Clothes, he realized. Too small for our people.

  He peered into the bushes, saw a leather backpack behind the clothes and a sword on the ground.

  “Your majesty,” someone shouted. “I found something.”

  Alun grabbed the sword, saw a marvelous battle-staff lying nearby. He grabbed it and the pack, and began stuffing it with clothes. Then a couple of other soldiers were there beside him, combing the bushes for more.

  Alun raced up onto the platform, and dropped the spoils there on the scorched wood. Others were doing the same. More clothes, some packs, a bow made of reaver horn, and arrows.

  The men laid out the goods on the ground, and the Emir of Dalharristan bent to inspect them. “Don’t draw those swords. Don’t touch anything. We don’t know what kind of curses might be laid upon these things.”

  He looked first at the bow of ruddy reaver’s bone, using the toe of his boot to flip it over. “There are no glyphs upon it,” he said, “at least not that I can see.”

  The Wizard Sisel reached down with his staff, bent so low to the floor that he almost touched it with his head. He sniffed at the bow. “But there are blessings on it,” he said. “It is clean. I can smell the virtue in it.”

  The king looked at the wizard doubtfully. “But the power to bless has been lost. That is old magic!”

  “Not on the world where these come from.” Sisel peered at the sword as Alun lay it down. “Draw that blade, young man.”

  Alun did. The steel was lighter than steel should be, and gleamed like polished silver. “A fine blade,” Sisel said. “Their steel is better than ours.”

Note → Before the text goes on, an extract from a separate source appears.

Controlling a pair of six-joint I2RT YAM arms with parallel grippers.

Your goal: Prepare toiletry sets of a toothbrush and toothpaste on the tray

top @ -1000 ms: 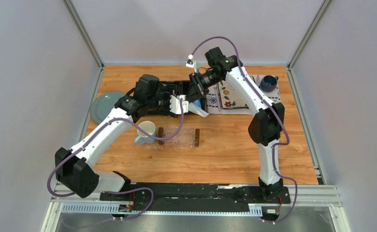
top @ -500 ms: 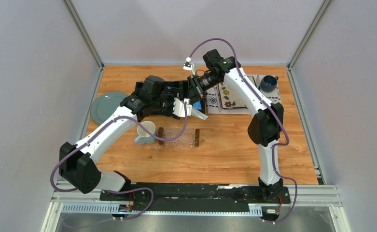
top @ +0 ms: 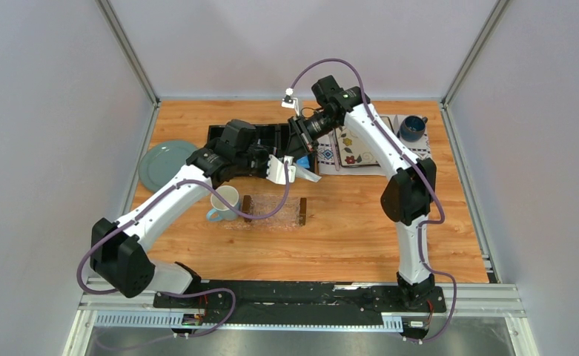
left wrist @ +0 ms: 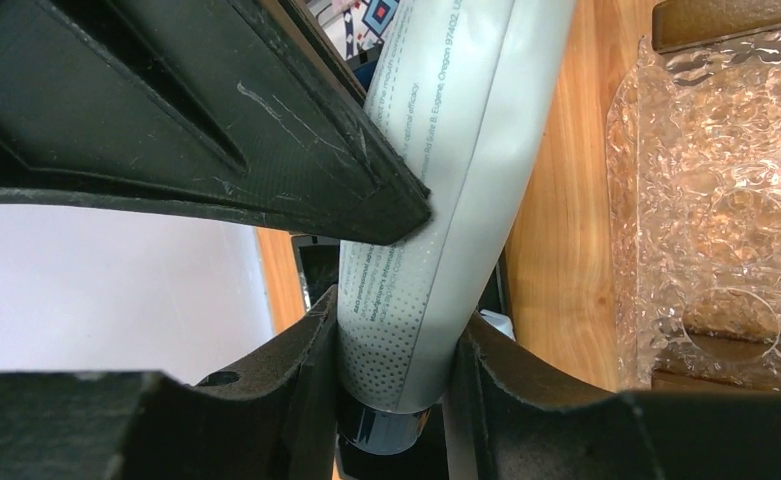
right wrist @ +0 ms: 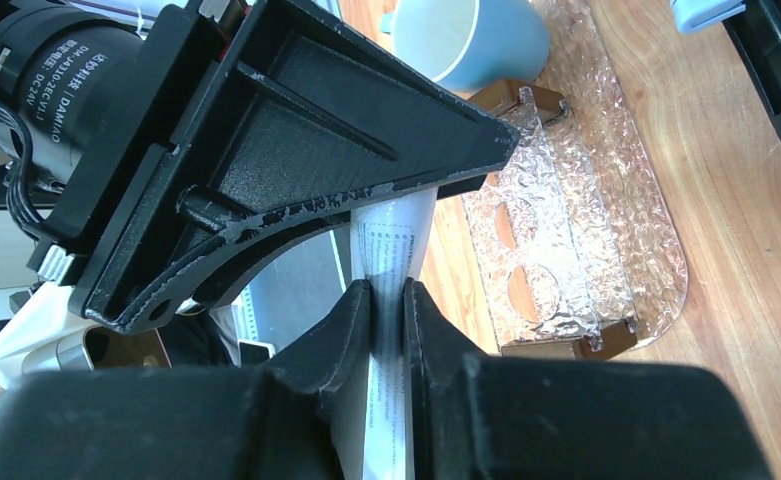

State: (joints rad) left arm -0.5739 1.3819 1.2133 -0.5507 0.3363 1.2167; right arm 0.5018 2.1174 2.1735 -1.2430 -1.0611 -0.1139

  Sisel peered up at the soldiers all around him. “No one use that blade, at least not against a common foe. There is a blessing on it. Save it for the Knights Eternal, or better yet, the emperor himself.”

  “Who will carry this sword?” High King Urstone asked.

  None of the lords dared step forward, and Alun dared not offer to keep it. But the High King smiled at him. “Sir Alun, is it not?” the High King asked as if they had never spoken. “You are our new … Master of the Hounds?”

  “Aye, milord.”

  The High King looked up to the bloody rag tied around Alun’s head. “You look as if you’ve acquitted yourself admirably in this battle. Were you able to draw any blood?”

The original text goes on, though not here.